朱野帰子の小説が原作で、WOWWOWがドラマ化したもの。国立の海洋研究開発機構(JAMSTEC)を舞台に、有人深海潜水艦「しんかい6500」のパイロットを目指す女性のストーリー。監督は山本剛義で、JAMSTECが全面協力してリアルな仕上がりになりました。
天谷深雪(有村架純)は、JAMSTECの中でしんかい6500の運行チーム(6Kチーム)の研修中の新人で、優秀なパイロットだった父親の天谷厚志(時任三郎)の遺志でもある「深海の宇宙」を見つけ出すためにパイロットになろうとしていました。
深雪は、初めてのコパイロット(副操縦士)として抜擢されましたが、乗船する直前に厚志が最後の搭乗で撮影したプライベート・ビデオを発見し、そこに映し出された不気味な光景に愕然とします。そして、潜航途中でパニックを起こしたため探査は中止になってしまい、6Kチームから広報部に移動させられてしまいます。
その頃、研究者だった石堂(遠藤憲一)が、民間企業の陣内(竹中直人)と癒着し、国家予算を獲得するために深海の資源に特化した組織にJAMSTECを改変するため理事長に抜擢されます。石堂は、資源開発部門以外を次々と排除し、陣内の企業が開発した無人探査機を導入することでしんかい6500すらも運用を停止しようとします。
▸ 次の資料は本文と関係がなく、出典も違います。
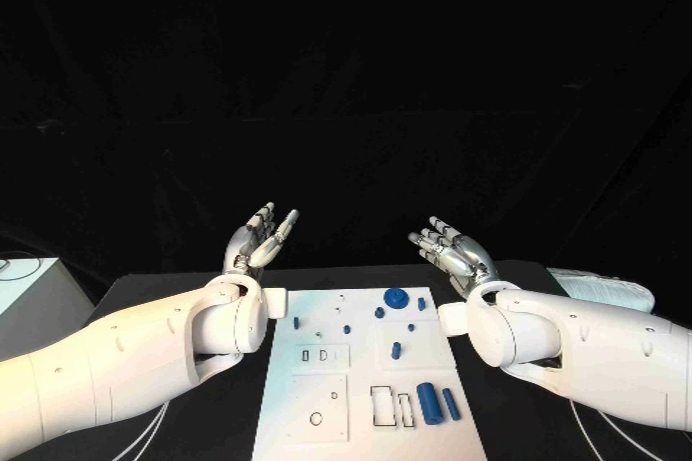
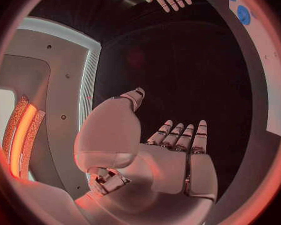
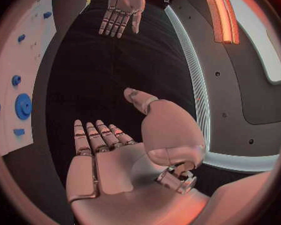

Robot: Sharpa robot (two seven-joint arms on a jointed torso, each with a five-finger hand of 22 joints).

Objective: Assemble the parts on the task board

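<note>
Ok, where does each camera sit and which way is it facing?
Head view: on the robot's head, looking down at the task board; both arms, left hand and right hand raised.
Left wrist view: behind the left hand's open palm.
Right wrist view: behind the right hand's open palm.
Shared: each wrist view catches the other hand and the board's blue parts.

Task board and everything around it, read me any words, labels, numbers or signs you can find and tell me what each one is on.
None: no readable text in any view.
The task board carries only outlined slots and holes, no lettering that can be read.
The blue parts are unmarked.
The left hand and right hand show no label or number.
</note>
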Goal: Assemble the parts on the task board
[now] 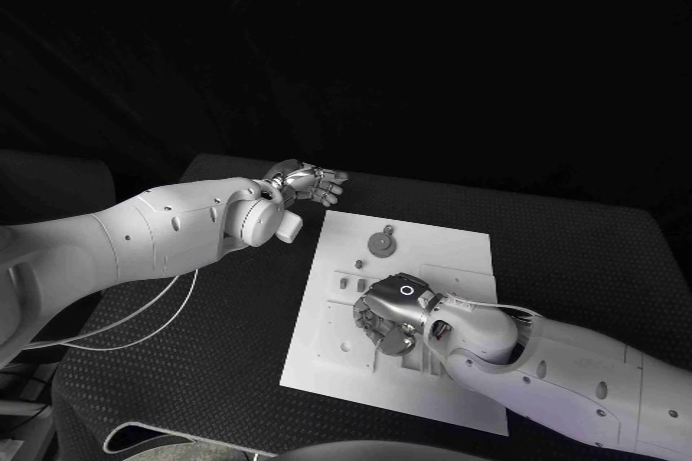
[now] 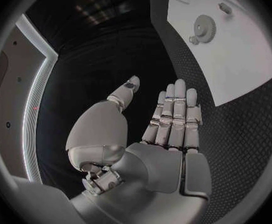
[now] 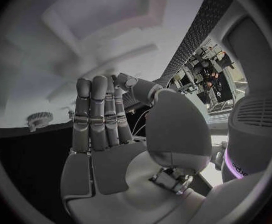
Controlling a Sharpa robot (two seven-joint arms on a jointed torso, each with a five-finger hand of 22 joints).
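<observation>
1. The left hand (image 1: pixel 307 184) hangs over the black table (image 1: pixel 577 251), just off the far left corner of the board (image 1: pixel 447 256). Its fingers (image 2: pixel 173 112) are straight and side by side, the thumb out to one side, and nothing lies in the palm.
2. The right hand (image 1: pixel 389 316) is down over the middle of the board, palm toward the plate. From its wrist the fingers (image 3: pixel 98 114) stand straight and together, the thumb bent across beside them; I see nothing in its grasp, though I cannot tell what lies under the palm.
3. A gear (image 1: pixel 382 244) lies flat on the board just beyond the right hand, between the two hands, touched by neither.
4. A small peg (image 1: pixel 387 227) sits just past the gear, on the far side from the right hand.
</observation>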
深雪は、地質学者の高峰(井上芳雄)に協力してもらいビデオに写っているものが何を示すのかを探ります。広報の先輩、正田(板谷由夏)も事情を聞いて二人に協力することにします。厚志の最後の航海は石堂と、頼れる先輩パイロットである神尾(筒井道隆)が一緒であったこと、そしてその潜航はJAMSTEC内で記録が無く何者かによって隠蔽されていることがわかります。
そして神尾の口から、厚志が亡くなった理由、記録に残されていない探査の目的、そしてビデオの秘密が語られるのです。深雪と高峰は、本来のJAMSTECの姿に戻すため、そして厚志が最後まで追い求めた「深海の宇宙」を解明するために、石堂と陣内と対峙することを決意するのでした。
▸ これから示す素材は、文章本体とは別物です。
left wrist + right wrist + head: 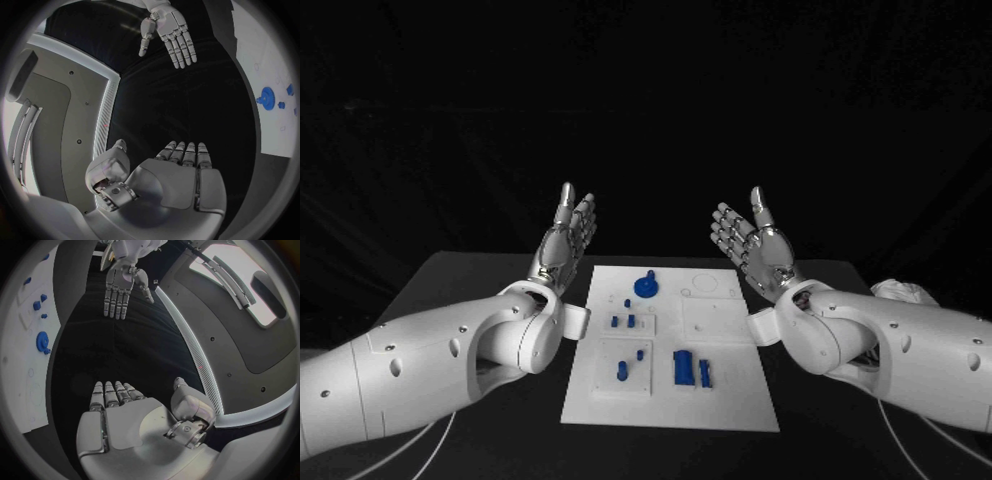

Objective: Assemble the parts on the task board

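On black table [473,275], white task board [733,400] laid centrally, blue parts [684,367] resting on it. Left hand [567,243] and right hand [753,247] raised either side, fingers extended, nothing held.

My two arms are smooth white shells, thick and rounded, dotted with small dark screw holes, and thin white cables trail beneath them. My left hand [565,245] and right hand [756,250] are silver metal, with segmented fingers [185,152] over a broad pale palm plate. A round metal fitting with a dark socket sits beside each thumb base.
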Controlling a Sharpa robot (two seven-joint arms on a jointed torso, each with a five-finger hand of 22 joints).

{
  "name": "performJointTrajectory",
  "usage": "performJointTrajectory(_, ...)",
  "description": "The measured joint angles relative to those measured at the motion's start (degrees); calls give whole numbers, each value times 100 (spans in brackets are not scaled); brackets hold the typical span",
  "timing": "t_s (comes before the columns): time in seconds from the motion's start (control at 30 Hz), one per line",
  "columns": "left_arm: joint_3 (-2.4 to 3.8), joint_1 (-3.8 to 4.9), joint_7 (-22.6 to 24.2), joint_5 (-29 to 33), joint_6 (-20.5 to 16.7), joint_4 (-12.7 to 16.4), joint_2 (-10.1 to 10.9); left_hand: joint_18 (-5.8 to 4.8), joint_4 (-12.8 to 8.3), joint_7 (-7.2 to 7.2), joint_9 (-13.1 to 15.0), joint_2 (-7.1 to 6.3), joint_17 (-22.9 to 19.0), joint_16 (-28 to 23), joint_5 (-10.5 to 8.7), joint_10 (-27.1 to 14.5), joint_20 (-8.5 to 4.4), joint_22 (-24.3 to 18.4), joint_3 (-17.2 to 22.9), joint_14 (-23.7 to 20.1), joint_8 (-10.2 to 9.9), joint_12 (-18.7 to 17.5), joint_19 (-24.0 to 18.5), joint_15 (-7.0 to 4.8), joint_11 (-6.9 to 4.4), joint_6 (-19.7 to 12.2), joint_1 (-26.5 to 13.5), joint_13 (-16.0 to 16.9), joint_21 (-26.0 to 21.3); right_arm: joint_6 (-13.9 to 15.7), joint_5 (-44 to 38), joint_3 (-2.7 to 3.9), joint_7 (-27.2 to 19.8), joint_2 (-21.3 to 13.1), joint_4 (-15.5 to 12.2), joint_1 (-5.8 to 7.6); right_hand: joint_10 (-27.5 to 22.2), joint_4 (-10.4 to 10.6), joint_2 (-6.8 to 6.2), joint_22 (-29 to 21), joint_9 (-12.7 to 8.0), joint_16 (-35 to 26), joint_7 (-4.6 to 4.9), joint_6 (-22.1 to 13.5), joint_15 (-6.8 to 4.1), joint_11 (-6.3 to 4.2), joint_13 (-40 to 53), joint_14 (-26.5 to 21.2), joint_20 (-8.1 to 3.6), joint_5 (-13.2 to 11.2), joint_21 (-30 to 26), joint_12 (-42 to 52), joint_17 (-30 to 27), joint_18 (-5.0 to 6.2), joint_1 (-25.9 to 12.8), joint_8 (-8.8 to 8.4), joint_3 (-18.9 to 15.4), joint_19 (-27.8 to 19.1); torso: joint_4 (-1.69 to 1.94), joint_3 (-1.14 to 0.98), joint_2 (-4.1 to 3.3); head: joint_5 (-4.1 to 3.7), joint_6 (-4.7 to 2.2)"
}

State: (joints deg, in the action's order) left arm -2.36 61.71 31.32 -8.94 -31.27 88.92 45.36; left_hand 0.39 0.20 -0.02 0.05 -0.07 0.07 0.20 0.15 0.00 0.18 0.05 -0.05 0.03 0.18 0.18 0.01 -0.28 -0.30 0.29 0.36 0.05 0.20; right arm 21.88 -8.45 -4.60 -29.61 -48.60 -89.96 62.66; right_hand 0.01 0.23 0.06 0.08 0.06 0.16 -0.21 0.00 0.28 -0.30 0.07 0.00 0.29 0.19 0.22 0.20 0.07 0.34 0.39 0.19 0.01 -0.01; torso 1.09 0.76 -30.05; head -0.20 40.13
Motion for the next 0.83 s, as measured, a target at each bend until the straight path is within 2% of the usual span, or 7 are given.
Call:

宇宙を探査するのがJAXA(宇宙航空研究開発機構)であり、深海を研究するのがJAMSTECです。両者は未知の世界を研究する両輪みたいなもの。ドラマに登場する母船よこすかと探査船しんかい6500は、現在も現役で活躍する実物が登場します。
しんかい6500は1989年にしんかい2000の後継機として就航し深度6500mまで潜航が可能で、パイロット、コパイロット、研究者の3名の定員です。現在もほぼ毎月のように調査に出動し、1回の調査で複数回の潜航を行って、多くの研究成果を上げています。
WOWWOWのドラマは5~6話完結が多く、この話も1時間×6回なので、だれることがなくテンポよく展開します。そして、映画の約2時間よりも余裕がある分、ストーリーのベースを丁寧に描くことができるところが、作品の質の向上に大きく役立っていると感じます。
有村架純はまだまだ「駆け出し」の頃で、可愛さ最強時代なんですが、父親の夢を追いかけ謎を解明する大役を無難にこなしています。周囲をベテラン陣が手堅く固めているので、見ていて安心です。地上波テレビ局の製作でないため、あまり知られていませんがなかなかの良作だと思います。